- Requirement
Every line from the one with "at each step" to the one with "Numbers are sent", including those two, is to be copied exactly; all other lines of the entries below are left out.

*** Given information ***

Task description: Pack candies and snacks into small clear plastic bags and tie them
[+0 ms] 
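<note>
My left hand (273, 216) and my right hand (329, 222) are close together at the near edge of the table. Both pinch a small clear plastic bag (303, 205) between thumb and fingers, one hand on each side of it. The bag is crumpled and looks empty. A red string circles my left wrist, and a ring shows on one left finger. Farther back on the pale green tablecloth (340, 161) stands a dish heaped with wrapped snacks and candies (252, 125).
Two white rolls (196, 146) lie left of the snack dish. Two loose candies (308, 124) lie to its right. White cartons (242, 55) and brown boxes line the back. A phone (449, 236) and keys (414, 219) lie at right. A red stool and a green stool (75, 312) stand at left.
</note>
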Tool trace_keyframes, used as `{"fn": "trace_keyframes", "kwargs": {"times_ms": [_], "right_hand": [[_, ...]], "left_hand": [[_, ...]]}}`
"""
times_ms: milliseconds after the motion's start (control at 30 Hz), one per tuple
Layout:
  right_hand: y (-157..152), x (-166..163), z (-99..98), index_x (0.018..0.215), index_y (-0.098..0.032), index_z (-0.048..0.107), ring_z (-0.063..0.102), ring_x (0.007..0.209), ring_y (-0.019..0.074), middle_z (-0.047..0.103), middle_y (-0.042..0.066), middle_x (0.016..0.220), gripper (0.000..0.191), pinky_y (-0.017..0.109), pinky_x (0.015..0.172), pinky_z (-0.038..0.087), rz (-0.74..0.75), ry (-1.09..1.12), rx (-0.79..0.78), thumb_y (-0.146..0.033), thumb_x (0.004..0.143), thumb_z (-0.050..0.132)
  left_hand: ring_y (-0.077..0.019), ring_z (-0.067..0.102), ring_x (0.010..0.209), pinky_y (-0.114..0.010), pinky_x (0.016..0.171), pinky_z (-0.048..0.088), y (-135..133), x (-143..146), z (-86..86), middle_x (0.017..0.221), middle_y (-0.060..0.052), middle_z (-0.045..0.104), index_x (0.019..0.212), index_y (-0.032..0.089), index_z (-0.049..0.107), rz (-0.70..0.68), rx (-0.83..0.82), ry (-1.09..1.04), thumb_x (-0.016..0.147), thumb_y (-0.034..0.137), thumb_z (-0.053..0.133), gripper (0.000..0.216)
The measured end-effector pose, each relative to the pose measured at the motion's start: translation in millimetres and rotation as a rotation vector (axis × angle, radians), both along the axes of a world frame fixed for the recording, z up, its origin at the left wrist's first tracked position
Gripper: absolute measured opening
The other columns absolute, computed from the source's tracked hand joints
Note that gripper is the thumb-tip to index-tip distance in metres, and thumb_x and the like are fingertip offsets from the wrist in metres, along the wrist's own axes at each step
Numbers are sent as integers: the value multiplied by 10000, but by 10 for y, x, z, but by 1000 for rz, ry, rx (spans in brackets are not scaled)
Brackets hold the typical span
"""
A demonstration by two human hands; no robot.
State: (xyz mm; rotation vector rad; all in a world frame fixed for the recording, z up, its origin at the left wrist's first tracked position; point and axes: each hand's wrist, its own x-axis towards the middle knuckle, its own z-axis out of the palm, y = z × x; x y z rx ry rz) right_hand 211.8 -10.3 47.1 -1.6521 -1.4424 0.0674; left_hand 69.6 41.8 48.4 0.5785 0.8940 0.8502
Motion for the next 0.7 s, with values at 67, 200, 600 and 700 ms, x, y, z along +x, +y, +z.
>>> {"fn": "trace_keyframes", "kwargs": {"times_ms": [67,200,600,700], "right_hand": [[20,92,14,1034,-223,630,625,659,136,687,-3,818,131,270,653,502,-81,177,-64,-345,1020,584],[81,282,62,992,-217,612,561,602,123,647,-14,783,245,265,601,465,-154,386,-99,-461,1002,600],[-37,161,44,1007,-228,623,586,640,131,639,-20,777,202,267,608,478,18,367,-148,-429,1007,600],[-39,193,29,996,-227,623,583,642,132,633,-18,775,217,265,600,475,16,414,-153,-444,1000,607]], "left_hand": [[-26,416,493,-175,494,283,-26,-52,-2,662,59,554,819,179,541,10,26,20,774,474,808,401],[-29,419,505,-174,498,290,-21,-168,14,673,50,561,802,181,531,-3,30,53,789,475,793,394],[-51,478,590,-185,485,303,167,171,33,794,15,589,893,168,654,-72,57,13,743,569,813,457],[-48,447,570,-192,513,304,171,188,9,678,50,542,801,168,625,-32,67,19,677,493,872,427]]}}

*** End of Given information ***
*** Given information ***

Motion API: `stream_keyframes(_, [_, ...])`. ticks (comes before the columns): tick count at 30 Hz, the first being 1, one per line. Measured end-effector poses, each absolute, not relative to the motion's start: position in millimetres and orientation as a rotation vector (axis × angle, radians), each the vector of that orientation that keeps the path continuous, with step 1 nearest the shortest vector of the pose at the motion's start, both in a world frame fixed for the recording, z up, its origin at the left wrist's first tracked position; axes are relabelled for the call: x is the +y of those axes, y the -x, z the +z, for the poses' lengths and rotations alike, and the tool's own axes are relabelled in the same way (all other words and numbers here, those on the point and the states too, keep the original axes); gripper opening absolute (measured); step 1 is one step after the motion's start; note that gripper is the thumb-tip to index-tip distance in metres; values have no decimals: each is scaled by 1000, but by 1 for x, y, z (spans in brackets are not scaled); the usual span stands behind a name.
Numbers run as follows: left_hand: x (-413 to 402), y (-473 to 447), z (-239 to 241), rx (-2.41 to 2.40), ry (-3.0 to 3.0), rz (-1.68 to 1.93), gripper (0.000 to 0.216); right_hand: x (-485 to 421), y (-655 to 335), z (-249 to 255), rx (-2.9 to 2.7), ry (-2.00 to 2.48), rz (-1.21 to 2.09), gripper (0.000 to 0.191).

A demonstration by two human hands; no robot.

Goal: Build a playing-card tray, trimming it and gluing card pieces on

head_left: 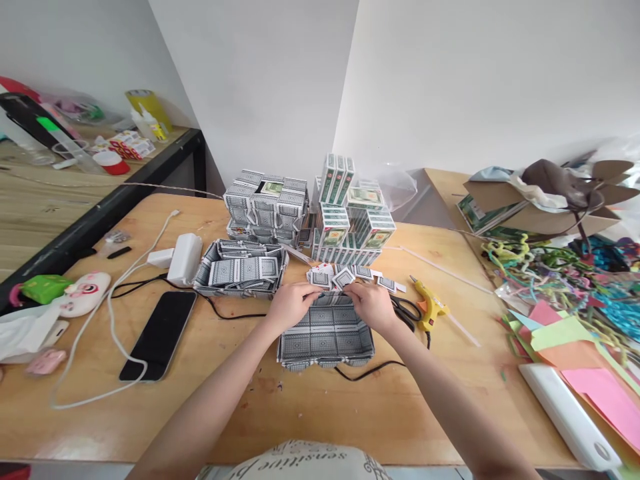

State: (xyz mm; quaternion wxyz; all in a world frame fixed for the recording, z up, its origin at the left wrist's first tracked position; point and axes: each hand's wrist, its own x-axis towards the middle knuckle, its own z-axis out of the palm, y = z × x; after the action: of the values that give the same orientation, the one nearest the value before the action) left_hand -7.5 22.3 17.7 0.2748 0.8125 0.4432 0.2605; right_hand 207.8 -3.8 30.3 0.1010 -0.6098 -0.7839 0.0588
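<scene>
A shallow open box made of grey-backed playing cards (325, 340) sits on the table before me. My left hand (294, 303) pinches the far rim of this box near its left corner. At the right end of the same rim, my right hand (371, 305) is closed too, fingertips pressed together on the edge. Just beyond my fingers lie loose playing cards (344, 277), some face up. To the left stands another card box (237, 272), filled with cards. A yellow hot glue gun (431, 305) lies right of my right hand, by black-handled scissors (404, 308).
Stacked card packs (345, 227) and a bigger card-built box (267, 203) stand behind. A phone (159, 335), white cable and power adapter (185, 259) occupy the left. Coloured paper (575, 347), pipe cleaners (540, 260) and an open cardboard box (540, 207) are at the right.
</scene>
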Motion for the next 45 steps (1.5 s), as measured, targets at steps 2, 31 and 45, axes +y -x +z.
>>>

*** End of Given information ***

- Your solution
Note that gripper is the thumb-tip to index-tip distance in metres, and thumb_x and the like are fingertip offsets from the wrist in metres, along the wrist's own axes at each step
Numbers are sent as integers: the value multiplied by 10000, but by 10 for y, x, z, but by 1000 for rz, ry, rx (spans in brackets are not scaled)

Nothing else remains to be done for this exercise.